Monday, May 17, 2021

Heirlooms: Pollyanna

 



My mother, Kathleen (Kenyon) Von Fumetti, had very few books from her childhood that were still around by the time I was old enough to read.  We were lucky to grow up in a house with many books and trips to the library and I was an avid reader.  Looking through the bookshelves at home, I discovered Pollyanna one day.  I took it, curled up in the corner of the sofa and read it over the next few days.  Although the book was written in 1912, Pollyanna's story was compelling.  It really touched my heart and I believe it has always resonated and changed how I viewed things in my life and in the world from that point forward.  

For those not familiar with Pollyanna's tale, it is about an orphaned girl who goes to live with a maiden aunt who takes her in out of "duty".  Pollyanna and her father had played the "Glad" game together through the hardships in their life together.  Pollyanna brings that way of looking at her life, the world, and the people around her when she goes to live with her Aunt Polly.  Over time the people in her life are affected by how Pollyanna looks at and deals with hard issues in life.  She does not preach about how people should live; she simply is an example of what they could do in their own lives. 

Pollyanna's philosophy was not a naive way of looking at life through a rose- colored prism, but it was a way of searching for the good in a bad situation, coping with what life throws at you.  





My mother was given this book for Christmas in 1943 by her mother, Harriet (Shookman) Kenyon. Quite likely it was the only gift my grandmother could have afforded to give her that year.  Mom was 11 and in 6th grade that December.  

Kathleen and her older siblings had been raised largely in the Depression years; a time that saw them endure near poverty.  They lost not only their home, but also their farm, when the U.S. Government took a rural area, including Purdy Valley in which their land was situated, by eminent domain and added it to the nearby military base in October 1941.  Gone was their way of life in almost every way.  Her father, Charles Kenyon, lost not only his childhood home which he had worked hard to reclaim after WWI, but also the original homestead that had been settled out of the Wisconsin wilderness by his great-grandfather, Daniel Crane Purdy, in 1859.  Charles had lost his livelihood as a farmer which had quite literally sustained them during the past decade.  By 1943 the family had been forced to move and were renting a house on the outskirts of nearby Tomah, Wisconsin.   World War II was in full swing and two of Kathleen's brothers, Glen and Kyle, were overseas fighting and the third one, Jim, was waiting to go on his 18th birthday the following March.  

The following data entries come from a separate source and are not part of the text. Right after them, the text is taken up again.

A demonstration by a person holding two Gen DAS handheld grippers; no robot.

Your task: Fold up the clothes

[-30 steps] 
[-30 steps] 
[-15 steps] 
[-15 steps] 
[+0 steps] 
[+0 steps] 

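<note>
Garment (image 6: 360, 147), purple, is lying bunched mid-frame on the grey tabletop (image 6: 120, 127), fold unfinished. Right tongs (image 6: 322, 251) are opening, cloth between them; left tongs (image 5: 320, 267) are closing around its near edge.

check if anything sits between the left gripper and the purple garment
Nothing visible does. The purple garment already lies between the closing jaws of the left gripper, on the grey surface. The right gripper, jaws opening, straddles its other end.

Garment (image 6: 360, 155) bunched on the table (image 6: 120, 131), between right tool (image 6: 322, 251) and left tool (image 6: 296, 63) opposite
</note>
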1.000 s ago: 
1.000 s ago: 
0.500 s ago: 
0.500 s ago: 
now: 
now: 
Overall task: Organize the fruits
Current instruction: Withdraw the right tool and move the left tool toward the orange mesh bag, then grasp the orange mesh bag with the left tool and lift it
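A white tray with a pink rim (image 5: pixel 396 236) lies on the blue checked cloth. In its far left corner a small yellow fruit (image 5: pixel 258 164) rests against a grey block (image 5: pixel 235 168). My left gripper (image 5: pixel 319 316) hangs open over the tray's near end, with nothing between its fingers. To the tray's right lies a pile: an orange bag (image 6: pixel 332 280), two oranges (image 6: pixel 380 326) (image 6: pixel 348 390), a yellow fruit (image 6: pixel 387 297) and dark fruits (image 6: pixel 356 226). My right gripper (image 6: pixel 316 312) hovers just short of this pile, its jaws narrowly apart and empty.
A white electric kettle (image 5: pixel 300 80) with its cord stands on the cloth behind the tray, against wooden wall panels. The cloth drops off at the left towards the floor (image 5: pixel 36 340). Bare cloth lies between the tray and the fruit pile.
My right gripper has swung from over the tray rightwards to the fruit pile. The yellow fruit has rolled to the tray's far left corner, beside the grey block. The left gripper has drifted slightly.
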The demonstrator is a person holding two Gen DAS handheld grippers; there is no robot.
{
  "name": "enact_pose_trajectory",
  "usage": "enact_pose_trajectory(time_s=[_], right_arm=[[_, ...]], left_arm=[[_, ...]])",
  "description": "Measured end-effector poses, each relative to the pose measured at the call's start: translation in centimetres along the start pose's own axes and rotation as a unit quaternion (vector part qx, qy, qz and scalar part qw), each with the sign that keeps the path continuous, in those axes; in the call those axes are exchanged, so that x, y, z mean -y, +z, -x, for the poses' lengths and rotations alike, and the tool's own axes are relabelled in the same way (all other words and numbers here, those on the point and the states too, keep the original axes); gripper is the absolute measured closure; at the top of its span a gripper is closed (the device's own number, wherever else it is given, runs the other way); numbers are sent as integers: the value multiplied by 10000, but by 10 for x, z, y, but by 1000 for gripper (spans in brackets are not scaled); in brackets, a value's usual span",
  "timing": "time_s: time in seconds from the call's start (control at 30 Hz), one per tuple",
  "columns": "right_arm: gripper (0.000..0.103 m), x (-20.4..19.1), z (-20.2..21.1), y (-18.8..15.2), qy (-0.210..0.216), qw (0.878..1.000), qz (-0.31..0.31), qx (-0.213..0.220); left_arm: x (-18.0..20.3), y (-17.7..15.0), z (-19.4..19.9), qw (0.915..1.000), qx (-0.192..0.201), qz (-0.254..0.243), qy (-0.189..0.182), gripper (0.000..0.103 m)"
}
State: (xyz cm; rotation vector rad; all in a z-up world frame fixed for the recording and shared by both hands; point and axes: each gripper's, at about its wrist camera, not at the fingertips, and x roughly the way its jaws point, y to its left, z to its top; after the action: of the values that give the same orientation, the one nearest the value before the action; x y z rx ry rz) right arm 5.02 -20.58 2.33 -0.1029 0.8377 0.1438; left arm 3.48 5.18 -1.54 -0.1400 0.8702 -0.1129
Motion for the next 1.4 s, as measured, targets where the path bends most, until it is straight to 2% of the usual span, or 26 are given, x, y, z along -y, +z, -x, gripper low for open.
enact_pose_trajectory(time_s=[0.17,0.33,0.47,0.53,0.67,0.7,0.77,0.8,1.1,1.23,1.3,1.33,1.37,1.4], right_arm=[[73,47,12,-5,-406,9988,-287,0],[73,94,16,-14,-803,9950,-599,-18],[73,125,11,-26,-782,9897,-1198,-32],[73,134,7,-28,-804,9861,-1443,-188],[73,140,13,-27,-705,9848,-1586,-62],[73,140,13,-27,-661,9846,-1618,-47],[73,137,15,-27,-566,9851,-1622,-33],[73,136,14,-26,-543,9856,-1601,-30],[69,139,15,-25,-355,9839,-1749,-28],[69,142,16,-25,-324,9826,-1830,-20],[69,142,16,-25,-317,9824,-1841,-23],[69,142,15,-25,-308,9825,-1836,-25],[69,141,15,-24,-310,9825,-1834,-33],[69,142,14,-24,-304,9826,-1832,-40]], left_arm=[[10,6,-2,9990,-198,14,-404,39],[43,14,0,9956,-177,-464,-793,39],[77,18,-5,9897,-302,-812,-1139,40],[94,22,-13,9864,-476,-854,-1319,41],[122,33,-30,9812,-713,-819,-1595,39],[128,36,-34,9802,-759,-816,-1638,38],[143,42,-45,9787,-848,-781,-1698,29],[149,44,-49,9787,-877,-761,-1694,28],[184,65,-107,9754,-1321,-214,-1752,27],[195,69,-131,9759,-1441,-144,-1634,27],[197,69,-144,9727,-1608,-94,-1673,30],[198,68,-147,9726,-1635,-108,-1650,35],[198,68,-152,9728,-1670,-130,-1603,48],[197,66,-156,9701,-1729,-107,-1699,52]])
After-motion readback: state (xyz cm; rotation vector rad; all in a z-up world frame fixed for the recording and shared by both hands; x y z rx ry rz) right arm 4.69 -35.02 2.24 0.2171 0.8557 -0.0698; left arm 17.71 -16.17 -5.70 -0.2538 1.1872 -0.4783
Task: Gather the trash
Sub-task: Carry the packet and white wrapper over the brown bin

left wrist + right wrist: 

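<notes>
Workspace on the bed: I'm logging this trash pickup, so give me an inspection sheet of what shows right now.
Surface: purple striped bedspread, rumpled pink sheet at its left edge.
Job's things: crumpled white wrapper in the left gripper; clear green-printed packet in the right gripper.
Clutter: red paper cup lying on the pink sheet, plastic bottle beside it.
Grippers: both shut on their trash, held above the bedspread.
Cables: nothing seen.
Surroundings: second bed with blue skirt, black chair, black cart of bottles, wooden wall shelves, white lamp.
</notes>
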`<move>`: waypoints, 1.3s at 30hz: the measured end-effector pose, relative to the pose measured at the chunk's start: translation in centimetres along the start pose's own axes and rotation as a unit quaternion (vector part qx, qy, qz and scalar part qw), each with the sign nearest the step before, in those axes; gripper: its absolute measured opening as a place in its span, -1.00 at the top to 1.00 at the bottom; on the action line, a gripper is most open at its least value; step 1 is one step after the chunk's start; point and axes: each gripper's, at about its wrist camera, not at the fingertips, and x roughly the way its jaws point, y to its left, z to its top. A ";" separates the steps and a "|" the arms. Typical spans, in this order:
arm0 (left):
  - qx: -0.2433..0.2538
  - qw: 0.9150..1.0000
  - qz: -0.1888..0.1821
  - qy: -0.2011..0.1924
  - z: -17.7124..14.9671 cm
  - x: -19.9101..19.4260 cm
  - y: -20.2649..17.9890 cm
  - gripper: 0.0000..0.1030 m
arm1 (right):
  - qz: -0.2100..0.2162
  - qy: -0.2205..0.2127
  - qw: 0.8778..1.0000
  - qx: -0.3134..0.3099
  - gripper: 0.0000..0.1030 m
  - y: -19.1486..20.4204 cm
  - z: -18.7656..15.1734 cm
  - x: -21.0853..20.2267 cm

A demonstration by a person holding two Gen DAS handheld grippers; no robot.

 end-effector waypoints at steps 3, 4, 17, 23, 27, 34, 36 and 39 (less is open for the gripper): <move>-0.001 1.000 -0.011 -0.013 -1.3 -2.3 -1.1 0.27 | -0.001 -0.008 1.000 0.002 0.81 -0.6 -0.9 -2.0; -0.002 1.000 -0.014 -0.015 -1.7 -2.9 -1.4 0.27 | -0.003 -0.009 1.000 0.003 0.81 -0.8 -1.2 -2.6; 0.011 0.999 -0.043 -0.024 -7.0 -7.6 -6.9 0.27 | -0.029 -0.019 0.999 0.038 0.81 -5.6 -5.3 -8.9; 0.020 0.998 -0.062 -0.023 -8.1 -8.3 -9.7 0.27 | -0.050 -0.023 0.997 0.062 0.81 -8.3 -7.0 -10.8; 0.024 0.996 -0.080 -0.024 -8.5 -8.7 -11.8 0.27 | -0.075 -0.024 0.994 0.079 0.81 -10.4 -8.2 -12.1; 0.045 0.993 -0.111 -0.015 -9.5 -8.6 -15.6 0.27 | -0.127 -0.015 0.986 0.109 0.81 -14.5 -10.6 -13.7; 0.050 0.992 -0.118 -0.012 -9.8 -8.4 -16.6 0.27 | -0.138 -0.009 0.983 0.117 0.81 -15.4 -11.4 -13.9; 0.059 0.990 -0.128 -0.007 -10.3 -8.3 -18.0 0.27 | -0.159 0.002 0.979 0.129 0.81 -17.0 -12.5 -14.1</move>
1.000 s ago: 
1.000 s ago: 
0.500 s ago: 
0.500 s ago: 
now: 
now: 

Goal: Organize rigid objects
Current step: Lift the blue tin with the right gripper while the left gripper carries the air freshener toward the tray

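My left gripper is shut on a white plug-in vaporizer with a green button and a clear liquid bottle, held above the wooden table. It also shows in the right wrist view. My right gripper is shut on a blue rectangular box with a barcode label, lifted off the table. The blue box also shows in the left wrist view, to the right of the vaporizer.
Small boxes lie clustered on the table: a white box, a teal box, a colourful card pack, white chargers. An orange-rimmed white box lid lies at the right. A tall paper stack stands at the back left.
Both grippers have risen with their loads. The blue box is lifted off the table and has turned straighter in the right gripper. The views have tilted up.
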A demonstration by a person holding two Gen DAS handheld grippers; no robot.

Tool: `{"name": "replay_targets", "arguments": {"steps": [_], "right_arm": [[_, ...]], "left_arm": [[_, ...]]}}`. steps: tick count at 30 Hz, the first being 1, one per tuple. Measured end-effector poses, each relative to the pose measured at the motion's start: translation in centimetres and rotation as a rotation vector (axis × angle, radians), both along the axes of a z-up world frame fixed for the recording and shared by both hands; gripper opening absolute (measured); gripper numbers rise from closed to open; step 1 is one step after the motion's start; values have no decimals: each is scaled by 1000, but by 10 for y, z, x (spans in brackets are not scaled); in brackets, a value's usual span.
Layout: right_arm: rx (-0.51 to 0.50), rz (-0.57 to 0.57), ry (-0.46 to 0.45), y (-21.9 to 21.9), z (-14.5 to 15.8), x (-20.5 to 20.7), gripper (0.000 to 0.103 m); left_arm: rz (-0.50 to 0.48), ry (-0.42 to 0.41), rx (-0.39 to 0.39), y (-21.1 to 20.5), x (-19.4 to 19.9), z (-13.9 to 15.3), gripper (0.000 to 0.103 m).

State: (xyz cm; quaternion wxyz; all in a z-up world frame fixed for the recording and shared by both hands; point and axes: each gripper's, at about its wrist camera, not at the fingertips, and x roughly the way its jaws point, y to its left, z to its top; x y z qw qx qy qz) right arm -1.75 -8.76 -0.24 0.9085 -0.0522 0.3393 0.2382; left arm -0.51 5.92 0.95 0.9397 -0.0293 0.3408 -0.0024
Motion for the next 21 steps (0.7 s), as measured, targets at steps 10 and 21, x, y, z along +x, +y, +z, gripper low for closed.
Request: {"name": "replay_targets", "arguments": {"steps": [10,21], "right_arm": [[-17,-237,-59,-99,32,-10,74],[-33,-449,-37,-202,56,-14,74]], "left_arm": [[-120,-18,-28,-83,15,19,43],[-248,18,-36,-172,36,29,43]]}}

It is not a stretch to believe that my Grandmother, when she gave this book to my mother, was trying to encourage her to find a way to look for the best in a difficult life.  I cannot say whether this was Mom's impetus for her positive focus on life, but I do know it was her way of looking at and dealing with the hard things that came along.  Without a doubt, Mom's way of approaching life also had a significant effect on me growing up.  

The story of Pollyanna reinforced what my Mother had demonstrated all my life.  It was then, and is still now, a huge inspiration to me.  The impact it has had on my life has been immeasurable but so incredibly significant.  It is easy, maybe even natural, to focus on the negatives in life.  But to be given a gift to rise above simply surviving or enduring in life and instead see our blessings rather than the negative in any situation adds so much beauty and comfort to my life.